๐Ÿ†• Haystack 2.31 is here! Slimming down Haystack core ahead of 3.0
Maintained by deepset

Integration: OrcaRouter

Use OrcaRouter's OpenAI-compatible API gateway for chat generation in Haystack.

Authors
deepset
Jinhao Song

Table of Contents

Overview

OrcaRouterChatGenerator lets you call chat models through OrcaRouter, an OpenAI-compatible API gateway.

OrcaRouter routes requests to provider-prefixed models from upstream providers such as OpenAI, Anthropic, Google Gemini, DeepSeek, xAI Grok, Alibaba Qwen, Moonshot Kimi, and MiniMax.
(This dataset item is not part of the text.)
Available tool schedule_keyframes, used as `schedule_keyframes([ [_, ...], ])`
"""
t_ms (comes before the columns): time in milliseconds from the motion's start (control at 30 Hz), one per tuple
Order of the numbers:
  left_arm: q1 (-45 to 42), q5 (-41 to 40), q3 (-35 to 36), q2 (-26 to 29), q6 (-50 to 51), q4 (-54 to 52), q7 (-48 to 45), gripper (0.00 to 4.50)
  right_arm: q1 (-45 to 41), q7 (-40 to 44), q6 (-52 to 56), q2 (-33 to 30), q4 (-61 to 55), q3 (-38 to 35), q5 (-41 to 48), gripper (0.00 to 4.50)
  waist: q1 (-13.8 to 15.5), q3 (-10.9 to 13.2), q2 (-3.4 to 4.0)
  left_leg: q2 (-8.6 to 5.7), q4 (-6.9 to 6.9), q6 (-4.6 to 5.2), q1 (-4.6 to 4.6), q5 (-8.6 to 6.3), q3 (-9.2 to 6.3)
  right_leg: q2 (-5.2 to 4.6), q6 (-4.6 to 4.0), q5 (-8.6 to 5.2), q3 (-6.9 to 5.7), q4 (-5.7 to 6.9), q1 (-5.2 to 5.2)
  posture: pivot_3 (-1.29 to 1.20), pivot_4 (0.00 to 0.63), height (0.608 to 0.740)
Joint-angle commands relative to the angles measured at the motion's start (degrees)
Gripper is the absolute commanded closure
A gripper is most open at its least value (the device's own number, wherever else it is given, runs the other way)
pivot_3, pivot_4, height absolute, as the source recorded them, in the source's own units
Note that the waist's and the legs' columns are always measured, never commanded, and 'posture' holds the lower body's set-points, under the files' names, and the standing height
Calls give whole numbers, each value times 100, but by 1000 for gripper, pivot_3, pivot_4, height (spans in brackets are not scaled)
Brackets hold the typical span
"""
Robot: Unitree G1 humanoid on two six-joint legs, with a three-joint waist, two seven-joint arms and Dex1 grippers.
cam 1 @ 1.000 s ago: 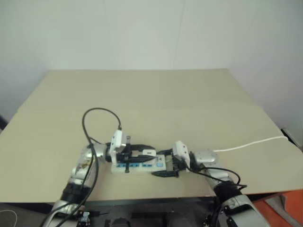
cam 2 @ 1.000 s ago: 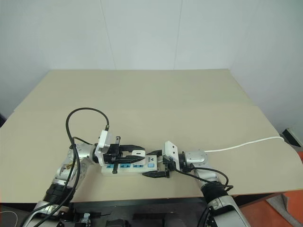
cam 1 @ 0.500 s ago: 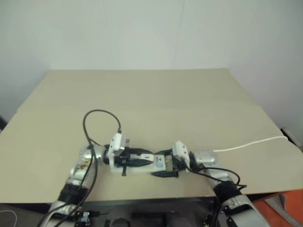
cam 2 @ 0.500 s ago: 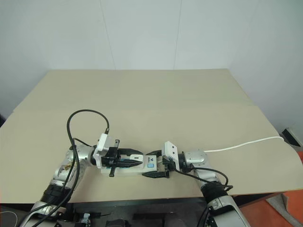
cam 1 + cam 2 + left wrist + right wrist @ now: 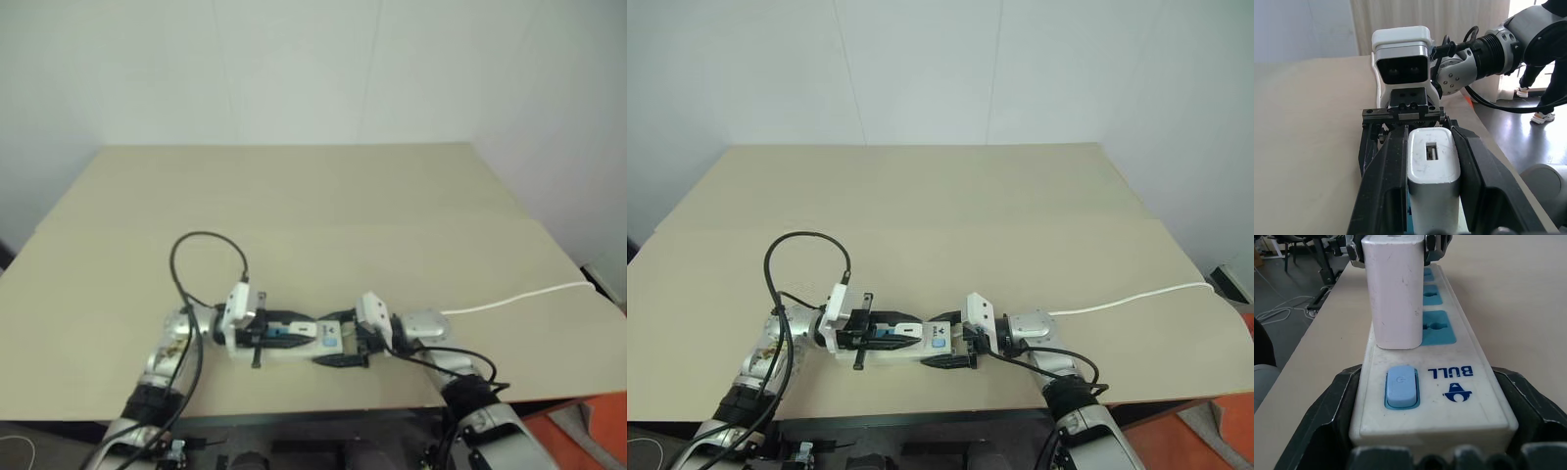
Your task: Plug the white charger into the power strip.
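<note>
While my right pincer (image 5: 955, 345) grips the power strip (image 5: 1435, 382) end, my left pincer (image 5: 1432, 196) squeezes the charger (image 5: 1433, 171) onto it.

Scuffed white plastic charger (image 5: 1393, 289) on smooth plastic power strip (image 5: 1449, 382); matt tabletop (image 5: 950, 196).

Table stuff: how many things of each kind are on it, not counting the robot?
White charger: 1
Power strip: 1
Thin white cord: 1
Total: 3
</note>
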Motion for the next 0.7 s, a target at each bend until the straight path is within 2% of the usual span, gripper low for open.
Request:
schedule_keyframes([
  [33, 224, 395, -163, 147, -56, 427, -8, 3457, 31, 30, 73, 40, 26, 120, -19, 1091, 0, -3, 2, 0, -2, 0, 1, 0, 0, 0, 0, 0, 0, 0, 0, 0, 150, 740],
  [367, 346, 435, -356, 274, 581, 164, 379, 3457, 56, 63, 97, 18, -5, 109, -16, 1091, 13, -33, 40, -1, -4, 0, 5, 0, 0, 0, 3, -2, 0, -6, 7, 0, 150, 740],
  [433, 321, 402, -350, 283, 436, 184, 274, 2731, 46, 66, 95, 25, 3, 113, -19, 1091, 7, -36, 45, -1, -6, 0, 6, 0, 0, 0, 3, -2, 1, -10, 7, 0, 150, 740],
  [467, 304, 389, -352, 298, 430, 184, 229, 2548, 42, 68, 93, 27, 7, 114, -19, 1091, -13, -38, 50, -1, -8, 0, 6, 0, 0, 0, 3, -2, 1, -11, 6, 0, 150, 740],
  [700, 186, 193, -219, 360, 631, -110, 174, 321, 5, 68, 50, 62, 54, 143, -49, 1091, -2, -38, 51, -1, -14, 0, 5, 0, 1, 0, 3, -3, 2, -19, 4, 0, 150, 740],
])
Use the live OrcaRouter model catalog or the /v1/models endpoint to see which models your account can access.

This integration provides:

  • OpenAI-compatible chat generation through the OrcaRouter API at https://api.orcarouter.ai/v1.
  • Provider-prefixed model IDs such as openai/gpt-4o-mini, google/gemini-2.5-flash, and deepseek/deepseek-chat.
  • Automatic routing with orcarouter/auto, which lets OrcaRouter choose a live model for the request.
  • Fallback chains and routing preferences by forwarding OrcaRouter-specific options through generation_kwargs.
  • Streaming, tool calling, and structured outputs inherited from Haystack’s OpenAIChatGenerator.

To follow along with the examples below, create an OrcaRouter API key and set it as the ORCAROUTER_API_KEY environment variable.

Installation

pip install orcarouter-haystack

Usage

You can use OrcaRouterChatGenerator on its own, in a pipeline, or with the Agent component.

Basic Chat Generation

import os

from haystack.dataclasses import ChatMessage
from haystack_integrations.components.generators.orcarouter import OrcaRouterChatGenerator

os.environ["ORCAROUTER_API_KEY"] = "YOUR_ORCAROUTER_API_KEY"

generator = OrcaRouterChatGenerator(model="openai/gpt-4o-mini")

result = generator.run(
    messages=[
        ChatMessage.from_system("You are a concise assistant."),
        ChatMessage.from_user("Briefly explain what OrcaRouter offers."),
    ]
)

print(result["replies"][0].text)

Automatic Routing and Fallbacks

Use orcarouter/auto when you want OrcaRouter to choose a live model for the request:

from haystack.dataclasses import ChatMessage
from haystack_integrations.components.generators.orcarouter import OrcaRouterChatGenerator

generator = OrcaRouterChatGenerator(model="orcarouter/auto")

result = generator.run(
    messages=[ChatMessage.from_user("Summarize retrieval augmented generation in two sentences.")]
)

You can also pass OrcaRouter routing options through generation_kwargs. For example, this creates an explicit fallback chain:

from haystack.dataclasses import ChatMessage
from haystack_integrations.components.generators.orcarouter import OrcaRouterChatGenerator

generator = OrcaRouterChatGenerator(
    model="openai/gpt-4o-mini",
    generation_kwargs={
        "extra_body": {
            "route": "fallback",
            "models": [
                "openai/gpt-4o-mini",
                "anthropic/claude-haiku-4.5",
                "google/gemini-2.5-flash",
            ],
        }
    },
)

result = generator.run(messages=[ChatMessage.from_user("What is Haystack?")])

Streaming

Pass a streaming callback to receive chunks as the response is generated:

from haystack.dataclasses import ChatMessage
from haystack_integrations.components.generators.orcarouter import OrcaRouterChatGenerator


def show(chunk):
    print(chunk.content, end="", flush=True)


generator = OrcaRouterChatGenerator(
    model="openai/gpt-4o-mini",
    streaming_callback=show,
)

generator.run(messages=[ChatMessage.from_user("Explain model routing in one paragraph.")])

Tool Calling with an Agent

Because OrcaRouterChatGenerator supports Haystack tools, you can use it as the chat generator for an Agent:

from haystack.components.agents import Agent
from haystack.dataclasses import ChatMessage
from haystack.tools import Tool
from haystack_integrations.components.generators.orcarouter import OrcaRouterChatGenerator


def weather(city: str) -> str:
    return f"The weather in {city} is sunny."


weather_tool = Tool(
    name="weather",
    description="Useful for getting the weather in a specific city",
    parameters={
        "type": "object",
        "properties": {"city": {"type": "string"}},
        "required": ["city"],
    },
    function=weather,
)

agent = Agent(
    chat_generator=OrcaRouterChatGenerator(model="openai/gpt-4o-mini"),
    tools=[weather_tool],
    system_prompt="You help users by calling the provided tools when they are relevant.",
)

result = agent.run(messages=[ChatMessage.from_user("What's the weather in Tokyo?")])

print(result["last_message"].text)

License

orcarouter-haystack is distributed under the terms of the Apache-2.0 license.